Las reflexiones que preceden venían a renglón seguido de lo de Lepanto, batalla naval del siglo XVI que a VOX le pone mucho. Quiere esa formación política, vuelvo a decir retomando el hilo por el inicio, que el estado se gaste un potosí en celebrar aquella victoria como dios manda, y, además, que la más alta ocasión que vieron los siglos, como la calificó Cervantes, no se quede sin comentario laudatorio en los libros escolares. El señor Abascal siempre anda quejoso porque, en su opinión, no se estudia en los colegios la Historia de España con el suficiente empeño. Tiene razón. No hay más que escucharle para caer en la cuenta del déficit que arrastramos en la materia. Yo me atrevo a proponerle que, a fin de salir del bache y dar ejemplo, se aplique un trago largo de su propia medicina; o sea, menos política y más Historia, no ya de España, que es un cachito que se queda cojo a solas, sino de la única verdadera: la Historia Universal. Nos evitaríamos vergüenzas como la del sábado pasado cuando, durante el transcurso de un acto organizado en Ifema, en Madrid, nuestro líder ultra hizo gala de lo que ignora, llegando a atribuir la obra de la conquista de América nada menos que a la nación española. Con dos cojones. Sobra decir que, en el siglo XVI, la “nación española”, tal como la concebimos ahora, ni siquiera estaba en ciernes. Pero eso él no lo sabe. Pena, penita, pena de hombre. Lo dicho: menos política y más Historia.

Contra lo que pudiera suponerse, los excesos retóricos del señor Abascal no son fruto de un arrebato ni de los delirios causados por una mala fiebre, sino el resultado de chutarse en vena una sobredosis de ese nuevo nacionalismo, un revival de morriones y picas, que no siente el menor sonrojo en proclamar como palabra de Dios las revueltas de un discurso rancio superado desde hace años por la historiografía.
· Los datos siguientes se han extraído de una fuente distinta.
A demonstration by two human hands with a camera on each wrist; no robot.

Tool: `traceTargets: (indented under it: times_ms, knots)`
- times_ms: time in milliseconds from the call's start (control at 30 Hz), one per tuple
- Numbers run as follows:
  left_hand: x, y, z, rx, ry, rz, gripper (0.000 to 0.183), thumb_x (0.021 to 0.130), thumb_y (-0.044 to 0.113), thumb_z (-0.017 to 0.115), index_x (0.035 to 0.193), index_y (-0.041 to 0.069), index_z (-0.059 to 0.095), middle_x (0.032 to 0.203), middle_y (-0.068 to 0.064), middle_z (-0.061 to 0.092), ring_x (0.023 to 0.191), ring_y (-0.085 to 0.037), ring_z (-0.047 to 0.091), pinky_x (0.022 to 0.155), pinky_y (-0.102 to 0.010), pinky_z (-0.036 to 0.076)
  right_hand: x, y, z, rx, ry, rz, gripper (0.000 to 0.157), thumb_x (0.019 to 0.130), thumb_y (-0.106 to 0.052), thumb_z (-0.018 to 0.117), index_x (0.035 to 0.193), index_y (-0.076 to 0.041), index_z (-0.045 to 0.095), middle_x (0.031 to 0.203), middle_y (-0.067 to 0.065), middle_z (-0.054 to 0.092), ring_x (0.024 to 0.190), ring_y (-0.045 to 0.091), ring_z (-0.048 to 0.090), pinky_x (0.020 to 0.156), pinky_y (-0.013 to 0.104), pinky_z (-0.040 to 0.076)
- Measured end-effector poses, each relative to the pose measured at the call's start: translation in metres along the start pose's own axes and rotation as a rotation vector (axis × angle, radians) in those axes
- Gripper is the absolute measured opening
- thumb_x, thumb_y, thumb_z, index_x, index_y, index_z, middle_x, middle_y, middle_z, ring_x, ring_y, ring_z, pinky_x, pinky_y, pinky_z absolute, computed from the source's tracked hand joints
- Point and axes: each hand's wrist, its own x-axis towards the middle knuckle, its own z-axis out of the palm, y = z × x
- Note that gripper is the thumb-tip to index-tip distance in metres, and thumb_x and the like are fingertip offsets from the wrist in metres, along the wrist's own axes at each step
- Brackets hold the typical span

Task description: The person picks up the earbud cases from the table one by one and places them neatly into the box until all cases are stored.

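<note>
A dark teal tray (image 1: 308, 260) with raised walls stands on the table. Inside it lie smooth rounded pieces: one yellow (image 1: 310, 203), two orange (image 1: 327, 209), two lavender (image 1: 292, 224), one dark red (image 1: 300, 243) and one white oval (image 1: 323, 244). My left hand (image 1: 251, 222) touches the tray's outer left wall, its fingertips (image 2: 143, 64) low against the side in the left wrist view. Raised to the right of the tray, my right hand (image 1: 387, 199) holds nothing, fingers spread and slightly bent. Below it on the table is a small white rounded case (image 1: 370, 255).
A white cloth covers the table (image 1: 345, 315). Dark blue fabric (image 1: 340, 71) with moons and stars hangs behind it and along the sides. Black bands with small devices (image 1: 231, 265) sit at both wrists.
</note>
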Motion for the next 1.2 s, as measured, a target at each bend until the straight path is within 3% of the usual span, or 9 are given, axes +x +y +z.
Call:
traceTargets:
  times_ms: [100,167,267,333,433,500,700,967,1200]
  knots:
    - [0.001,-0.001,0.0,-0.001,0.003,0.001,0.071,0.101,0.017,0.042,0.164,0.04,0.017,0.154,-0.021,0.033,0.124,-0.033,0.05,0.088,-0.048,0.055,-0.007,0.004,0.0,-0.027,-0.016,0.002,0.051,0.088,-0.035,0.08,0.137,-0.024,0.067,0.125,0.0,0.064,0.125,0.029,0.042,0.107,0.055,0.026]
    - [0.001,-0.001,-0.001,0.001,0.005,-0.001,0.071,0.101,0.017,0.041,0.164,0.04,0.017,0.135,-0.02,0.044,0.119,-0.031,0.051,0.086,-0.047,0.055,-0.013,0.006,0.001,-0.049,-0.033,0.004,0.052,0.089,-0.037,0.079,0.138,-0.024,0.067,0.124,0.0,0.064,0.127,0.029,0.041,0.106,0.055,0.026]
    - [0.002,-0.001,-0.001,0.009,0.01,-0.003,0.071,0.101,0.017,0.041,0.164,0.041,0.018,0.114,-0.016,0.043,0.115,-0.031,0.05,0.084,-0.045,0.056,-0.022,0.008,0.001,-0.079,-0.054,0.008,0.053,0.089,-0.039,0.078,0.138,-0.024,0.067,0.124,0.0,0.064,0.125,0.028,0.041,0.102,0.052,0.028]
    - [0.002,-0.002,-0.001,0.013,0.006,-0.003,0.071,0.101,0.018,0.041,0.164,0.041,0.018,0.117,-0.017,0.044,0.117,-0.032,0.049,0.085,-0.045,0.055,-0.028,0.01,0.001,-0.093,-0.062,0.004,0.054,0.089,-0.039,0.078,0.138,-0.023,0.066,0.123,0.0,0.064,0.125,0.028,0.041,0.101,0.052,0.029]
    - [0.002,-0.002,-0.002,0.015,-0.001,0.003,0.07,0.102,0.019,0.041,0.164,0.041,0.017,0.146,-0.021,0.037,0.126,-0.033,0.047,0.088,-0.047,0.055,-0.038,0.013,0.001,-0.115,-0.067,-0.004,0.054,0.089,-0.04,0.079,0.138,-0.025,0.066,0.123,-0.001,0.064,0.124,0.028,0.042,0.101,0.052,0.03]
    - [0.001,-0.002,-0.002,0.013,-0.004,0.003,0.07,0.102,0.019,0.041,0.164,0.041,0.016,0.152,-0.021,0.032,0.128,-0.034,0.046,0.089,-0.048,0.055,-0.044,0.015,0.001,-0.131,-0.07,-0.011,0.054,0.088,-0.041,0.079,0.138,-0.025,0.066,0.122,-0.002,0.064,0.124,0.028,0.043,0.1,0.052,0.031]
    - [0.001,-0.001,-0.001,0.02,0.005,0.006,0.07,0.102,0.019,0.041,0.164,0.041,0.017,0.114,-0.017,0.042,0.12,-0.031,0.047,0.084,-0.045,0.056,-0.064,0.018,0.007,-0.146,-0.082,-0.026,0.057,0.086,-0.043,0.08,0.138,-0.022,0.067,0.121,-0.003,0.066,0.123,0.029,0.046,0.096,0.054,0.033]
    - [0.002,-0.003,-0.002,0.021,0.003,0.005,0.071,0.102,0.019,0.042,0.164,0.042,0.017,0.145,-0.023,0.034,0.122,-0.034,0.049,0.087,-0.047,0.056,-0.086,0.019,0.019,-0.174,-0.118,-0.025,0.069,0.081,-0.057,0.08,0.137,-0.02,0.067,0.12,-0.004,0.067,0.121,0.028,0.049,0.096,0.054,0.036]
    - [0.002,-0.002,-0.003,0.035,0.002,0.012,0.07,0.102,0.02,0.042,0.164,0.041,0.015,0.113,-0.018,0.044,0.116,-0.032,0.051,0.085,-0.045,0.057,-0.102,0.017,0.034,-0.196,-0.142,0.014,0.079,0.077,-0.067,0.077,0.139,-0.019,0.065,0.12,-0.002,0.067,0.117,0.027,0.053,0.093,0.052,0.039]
El caso americano, por seguir sobre lo mismo, resulta paradigmático de cómo se abre una brecha entre el conocimiento riguroso del pasado y la gestión que hace del mismo el nacionalismo a la hora de articular sus relatos identitarios. Tiene razón el historiador Pérez Vejo cuando señala que la memoria colectiva española ha reducido la presencia de España en América a una historia de descubridores y conquistadores. Para muestra el botón de VOX, que se empeña en blanquear los sepulcros de las glorias imperiales y misioneras sin conceder valor alguno al mundo indígena, que no fue otra cosa, tal como se ve desde el prisma de la formación ultra, sino la arcilla sobre la que los españoles dejamos la impronta de nuestro genio. Esas ínfulas de superioridad, que denuncian la existencia soterraña de alguna frustración adolescente, explican la soberbia con la que el señor Abascal se ha permitido dirigirse a Méjico, estado soberano desde 1821, para exigirle en términos conminatorios la limpieza de la tumba de Hernán Cortés. ¡Ole, ole y olé! Que se advierta que la madre patria todavía mea donde se le antoja. ¡Ojo al parche! Se perfila el duelo del siglo. López Obrador ya encontró su par en la otra orilla del charco: se llama Santiago Abascal, viste chupa de militroncho y no suma un sólo voto templando aguas.